Thinking a bit more about it, I'm not sure it is intuitive: the client could do something else after issuing a task to the pool. After this patch this computation would no longer occur in parallel.

Fair enough. Do you think the sequential behavior makes sense when ThreadCount = 0? I.e, should we make ThreadPool(0) behave the same way regardless of whether LLVM_ENABLE_THREADS=On|Off? Currently, the sequential behavior does not seem possible when LLVM_ENABLE_THREADS=On.

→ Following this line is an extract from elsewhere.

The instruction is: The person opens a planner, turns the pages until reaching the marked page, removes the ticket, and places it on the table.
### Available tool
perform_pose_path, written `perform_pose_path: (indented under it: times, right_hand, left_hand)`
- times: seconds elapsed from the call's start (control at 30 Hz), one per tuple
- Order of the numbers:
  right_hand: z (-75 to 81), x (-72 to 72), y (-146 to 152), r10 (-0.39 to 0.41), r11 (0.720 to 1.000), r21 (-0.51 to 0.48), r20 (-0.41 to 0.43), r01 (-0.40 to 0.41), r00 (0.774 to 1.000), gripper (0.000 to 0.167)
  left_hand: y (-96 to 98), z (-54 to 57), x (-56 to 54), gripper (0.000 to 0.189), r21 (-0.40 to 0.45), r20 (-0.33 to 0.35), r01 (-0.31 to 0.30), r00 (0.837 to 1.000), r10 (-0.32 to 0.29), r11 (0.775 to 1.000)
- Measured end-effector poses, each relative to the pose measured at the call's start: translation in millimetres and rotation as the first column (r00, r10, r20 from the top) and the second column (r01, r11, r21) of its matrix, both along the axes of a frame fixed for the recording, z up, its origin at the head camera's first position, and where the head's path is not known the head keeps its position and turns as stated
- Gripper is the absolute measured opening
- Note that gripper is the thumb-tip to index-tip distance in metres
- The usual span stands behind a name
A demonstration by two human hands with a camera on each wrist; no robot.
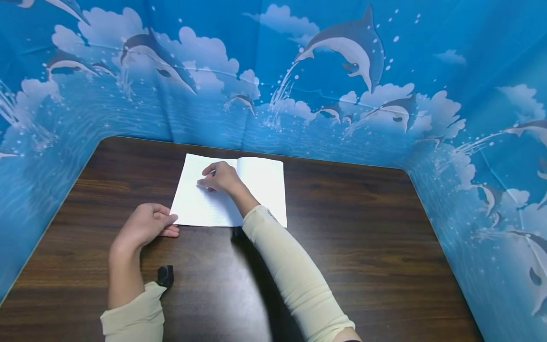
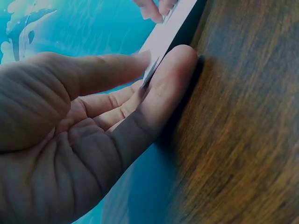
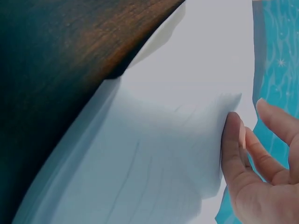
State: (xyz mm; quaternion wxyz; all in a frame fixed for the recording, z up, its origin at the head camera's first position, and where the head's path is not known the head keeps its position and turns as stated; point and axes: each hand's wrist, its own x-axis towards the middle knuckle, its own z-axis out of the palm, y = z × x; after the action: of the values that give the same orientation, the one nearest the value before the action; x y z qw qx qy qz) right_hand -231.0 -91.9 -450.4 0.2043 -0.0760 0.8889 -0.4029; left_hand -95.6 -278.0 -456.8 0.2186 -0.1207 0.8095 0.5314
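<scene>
An open notebook (image 1: 262, 190) with white, faintly lined pages lies near the table's far edge. My left hand (image 1: 147, 225) is at its lower left corner. In the left wrist view, the left thumb (image 2: 117, 70) lies over the corner and the forefinger (image 2: 170, 74) under it, pinching the notebook. Over the left page is my right hand (image 1: 222, 178), its forearm crossing the book's lower edge. In the right wrist view, a right fingertip (image 3: 231, 123) meets the page (image 3: 159, 140) at a shadow's edge, other fingers loosely extended; I see nothing held there.
The dark wooden table (image 1: 363, 247) has rounded far corners. A blue curtain (image 1: 273, 118) printed with dolphins hangs along its back and sides. A small black object (image 1: 165, 275) sits by the left sleeve (image 1: 134, 316). The right sleeve (image 1: 295, 270) casts a long shadow.
</scene>
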Motion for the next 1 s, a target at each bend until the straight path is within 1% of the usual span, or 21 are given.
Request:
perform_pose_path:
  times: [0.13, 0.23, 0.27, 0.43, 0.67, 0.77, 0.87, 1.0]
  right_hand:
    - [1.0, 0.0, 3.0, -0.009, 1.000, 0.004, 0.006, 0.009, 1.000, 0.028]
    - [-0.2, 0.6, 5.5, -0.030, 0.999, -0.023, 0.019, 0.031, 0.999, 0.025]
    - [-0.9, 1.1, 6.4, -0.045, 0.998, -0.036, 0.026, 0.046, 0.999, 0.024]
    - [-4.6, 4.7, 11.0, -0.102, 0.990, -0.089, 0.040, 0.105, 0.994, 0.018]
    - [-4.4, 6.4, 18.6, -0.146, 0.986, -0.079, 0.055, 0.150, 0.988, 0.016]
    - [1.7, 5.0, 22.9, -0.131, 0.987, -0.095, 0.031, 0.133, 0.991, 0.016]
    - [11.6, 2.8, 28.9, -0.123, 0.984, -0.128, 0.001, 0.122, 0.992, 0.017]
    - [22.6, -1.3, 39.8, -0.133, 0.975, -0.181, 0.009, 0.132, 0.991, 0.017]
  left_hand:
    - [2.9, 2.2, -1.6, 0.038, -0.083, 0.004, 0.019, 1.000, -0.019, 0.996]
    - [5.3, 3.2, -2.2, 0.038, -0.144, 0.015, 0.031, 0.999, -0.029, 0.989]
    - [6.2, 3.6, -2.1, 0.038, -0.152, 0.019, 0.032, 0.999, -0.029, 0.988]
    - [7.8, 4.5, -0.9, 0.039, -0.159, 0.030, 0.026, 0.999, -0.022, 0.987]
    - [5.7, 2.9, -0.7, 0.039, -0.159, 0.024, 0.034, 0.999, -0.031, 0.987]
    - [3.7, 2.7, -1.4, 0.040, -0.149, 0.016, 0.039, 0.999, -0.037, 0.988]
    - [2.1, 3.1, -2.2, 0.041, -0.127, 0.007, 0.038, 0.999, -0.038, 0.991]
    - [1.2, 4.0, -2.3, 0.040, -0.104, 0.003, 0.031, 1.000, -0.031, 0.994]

That seems fine and makes sense to me from an API point of view.
I'm not sure how to translate this to the user though: I don't expect someone to run -threads=0. And we're back to special casing in the client: ThreadPool Pool(ThreadCount == 1 ? 0 : ThreadCount); which isn't great either.

In D25784#574641, @mehdi_amini wrote:

That seems fine and makes sense to me from an API point of view.
I'm not sure how to translate this to the user though: I don't expect someone to run -threads=0. And we're back to special casing in the client: ThreadPool Pool(ThreadCount == 1 ? 0 : ThreadCount); which isn't great either.

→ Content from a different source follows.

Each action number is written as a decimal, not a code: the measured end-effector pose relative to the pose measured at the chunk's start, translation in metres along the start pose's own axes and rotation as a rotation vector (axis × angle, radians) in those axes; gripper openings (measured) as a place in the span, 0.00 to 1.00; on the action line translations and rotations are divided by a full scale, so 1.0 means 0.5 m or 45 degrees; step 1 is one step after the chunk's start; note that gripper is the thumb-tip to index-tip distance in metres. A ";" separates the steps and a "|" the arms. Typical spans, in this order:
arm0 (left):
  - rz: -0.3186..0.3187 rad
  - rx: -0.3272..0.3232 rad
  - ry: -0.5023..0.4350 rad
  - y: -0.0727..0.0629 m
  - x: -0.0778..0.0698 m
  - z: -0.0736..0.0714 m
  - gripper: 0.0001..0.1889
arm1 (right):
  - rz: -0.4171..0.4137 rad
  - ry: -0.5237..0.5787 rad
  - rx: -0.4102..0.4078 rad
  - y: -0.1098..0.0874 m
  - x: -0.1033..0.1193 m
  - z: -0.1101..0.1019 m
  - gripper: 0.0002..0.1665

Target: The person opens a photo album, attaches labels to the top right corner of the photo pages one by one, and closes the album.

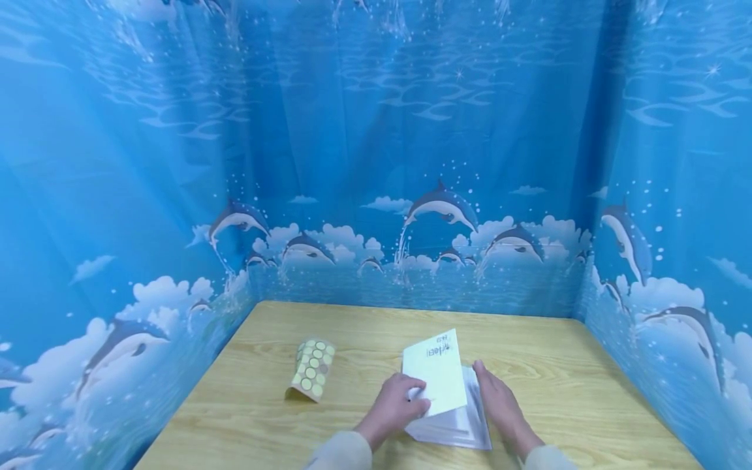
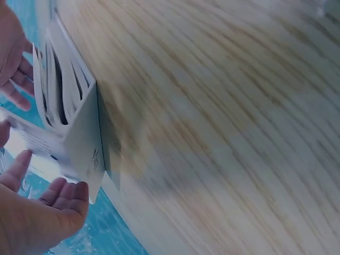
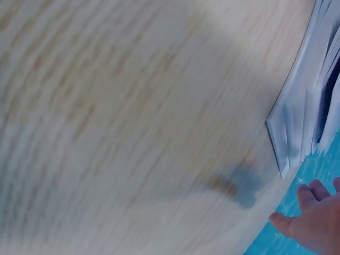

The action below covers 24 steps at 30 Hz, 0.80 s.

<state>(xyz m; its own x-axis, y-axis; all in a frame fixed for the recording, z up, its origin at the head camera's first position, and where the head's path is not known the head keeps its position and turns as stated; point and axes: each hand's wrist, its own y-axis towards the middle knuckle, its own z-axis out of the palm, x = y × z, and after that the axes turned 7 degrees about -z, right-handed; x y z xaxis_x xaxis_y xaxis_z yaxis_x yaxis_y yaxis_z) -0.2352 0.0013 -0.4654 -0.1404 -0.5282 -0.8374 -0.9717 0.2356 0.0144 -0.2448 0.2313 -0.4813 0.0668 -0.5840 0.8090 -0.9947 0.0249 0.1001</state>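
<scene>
A white book [image 1: 437,373] with dark handwriting on its cover stands partly opened over the table, its pages fanned apart. My left hand [image 1: 395,406] grips the cover at its left side, thumb and fingers at the lower edge. In the left wrist view, the fingers of that hand [image 2: 45,210] lie along the lower end of the book [image 2: 79,143]. My right hand [image 1: 504,410] is held beside the right edge with its fingers straight. The right wrist view has this hand [image 3: 313,220] spread just below the corner of the pages [image 3: 297,127].
A sheet of round yellow stickers [image 1: 313,369] lies on the left of the wooden table [image 1: 364,326], its near end curled up. Blue curtains with dolphins [image 1: 440,205] hang behind the table and along both sides.
</scene>
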 end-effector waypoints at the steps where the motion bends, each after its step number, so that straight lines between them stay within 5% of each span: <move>1: -0.021 0.000 0.004 0.000 -0.002 0.003 0.21 | 0.019 -0.006 0.004 0.002 0.000 -0.001 0.55; 13: -0.084 0.017 0.029 -0.003 0.022 0.022 0.36 | 0.031 -0.212 -0.003 0.009 -0.024 -0.010 0.40; 19: -0.134 0.050 -0.046 -0.005 0.028 0.014 0.35 | -0.013 -0.428 0.022 0.004 -0.050 0.004 0.32; 24: -0.194 0.046 0.002 0.006 0.027 0.016 0.32 | -0.026 -0.558 0.029 -0.004 -0.058 0.026 0.29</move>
<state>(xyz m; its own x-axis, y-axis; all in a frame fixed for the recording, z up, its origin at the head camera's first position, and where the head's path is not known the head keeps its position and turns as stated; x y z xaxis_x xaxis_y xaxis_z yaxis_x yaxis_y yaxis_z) -0.2383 0.0014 -0.4809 0.0078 -0.5611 -0.8277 -0.9743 0.1819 -0.1325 -0.2456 0.2377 -0.5125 0.0516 -0.8734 0.4843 -0.9953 -0.0052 0.0968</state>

Good point. Wdyt of adding 'bool PreferSequential = false' to the constructors? The meaning of 'PreferSequential' would be ThreadCount = (PreferSequential && MaxThreadCount == 1) ? 0 : MaxThreadCount. That way, users can opt-in to executing all the tasks in wait().

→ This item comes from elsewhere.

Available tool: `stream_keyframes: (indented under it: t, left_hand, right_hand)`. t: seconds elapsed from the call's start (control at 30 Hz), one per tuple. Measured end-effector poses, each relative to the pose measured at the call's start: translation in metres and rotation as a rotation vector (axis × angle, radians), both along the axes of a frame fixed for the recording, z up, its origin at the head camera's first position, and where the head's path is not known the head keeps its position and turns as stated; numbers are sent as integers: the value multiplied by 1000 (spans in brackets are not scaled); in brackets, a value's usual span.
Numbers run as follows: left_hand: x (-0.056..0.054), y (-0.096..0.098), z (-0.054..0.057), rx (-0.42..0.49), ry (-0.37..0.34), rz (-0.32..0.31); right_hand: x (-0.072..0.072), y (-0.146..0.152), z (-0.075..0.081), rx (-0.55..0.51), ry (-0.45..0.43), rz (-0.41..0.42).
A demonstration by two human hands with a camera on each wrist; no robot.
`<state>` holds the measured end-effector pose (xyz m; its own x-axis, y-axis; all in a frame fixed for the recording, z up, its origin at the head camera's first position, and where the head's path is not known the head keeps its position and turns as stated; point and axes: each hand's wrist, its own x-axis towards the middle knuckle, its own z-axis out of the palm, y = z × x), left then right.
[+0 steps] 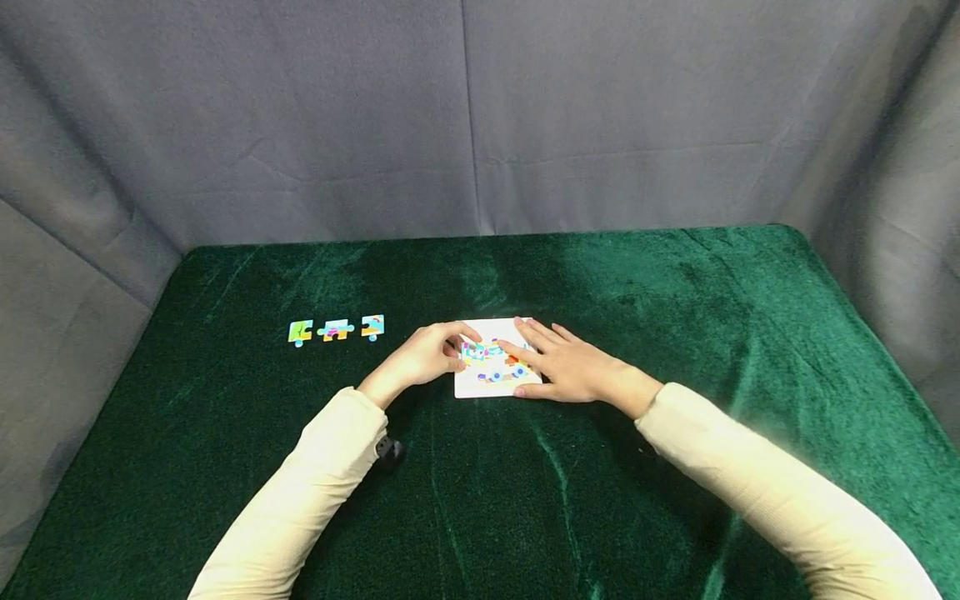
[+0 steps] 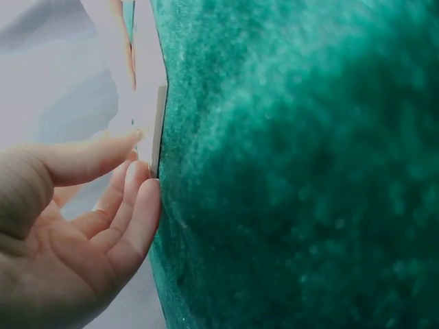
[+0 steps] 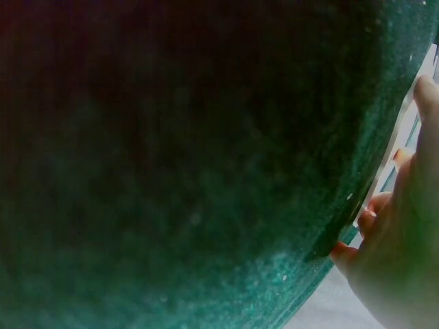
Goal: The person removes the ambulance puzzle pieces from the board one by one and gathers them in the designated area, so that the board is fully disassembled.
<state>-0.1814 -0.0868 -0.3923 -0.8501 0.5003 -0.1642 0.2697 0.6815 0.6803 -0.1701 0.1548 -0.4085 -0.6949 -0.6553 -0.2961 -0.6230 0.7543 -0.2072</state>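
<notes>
A white puzzle board (image 1: 491, 389) with a colourful picture lies flat on the green cloth. My left hand (image 1: 429, 352) is at its left side, thumb and index finger bent around a small colourful puzzle piece (image 1: 468, 353) on the board. In the left wrist view, the left hand (image 2: 82, 219) has its thumb over the board (image 2: 154, 130) and its other fingertips by the board's edge; the piece is hidden there. My right hand (image 1: 573, 367) lies with spread, straight fingers over the board's right side, also partly visible as a hand (image 3: 405, 212) in the right wrist view.
Left of the board, three loose puzzle pieces lie in a row: a green one (image 1: 301, 332), a middle one (image 1: 335, 331) and a blue one (image 1: 372, 327). Green velvety cloth (image 1: 675, 300) covers the table. Grey curtains (image 1: 375, 125) hang behind and at the sides.
</notes>
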Motion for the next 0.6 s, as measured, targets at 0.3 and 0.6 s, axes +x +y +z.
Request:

In D25784#574651, @vsk wrote:

In D25784#574641, @mehdi_amini wrote:

That seems fine and makes sense to me from an API point of view.
I'm not sure how to translate this to the user though: I don't expect someone to run -threads=0. And we're back to special casing in the client: ThreadPool Pool(ThreadCount == 1 ? 0 : ThreadCount); which isn't great either.

Good point. Wdyt of adding 'bool PreferSequential = false' to the constructors? The meaning of 'PreferSequential' would be ThreadCount = (PreferSequential && MaxThreadCount == 1) ? 0 : MaxThreadCount. That way, users can opt-in to executing all the tasks in wait().

That looks weird to create a threads pool and saying at the same time that I "prefer sequential": ThreadPool Pool(MaxThreadCount, /* PreferSequential */ true); ; it's almost contradictory (though I see how it could simplify the client code somehow).

This "optimization" seems like a difficult thing to fit in the API. I'm not very inspired right now, so I haven't any great suggestion.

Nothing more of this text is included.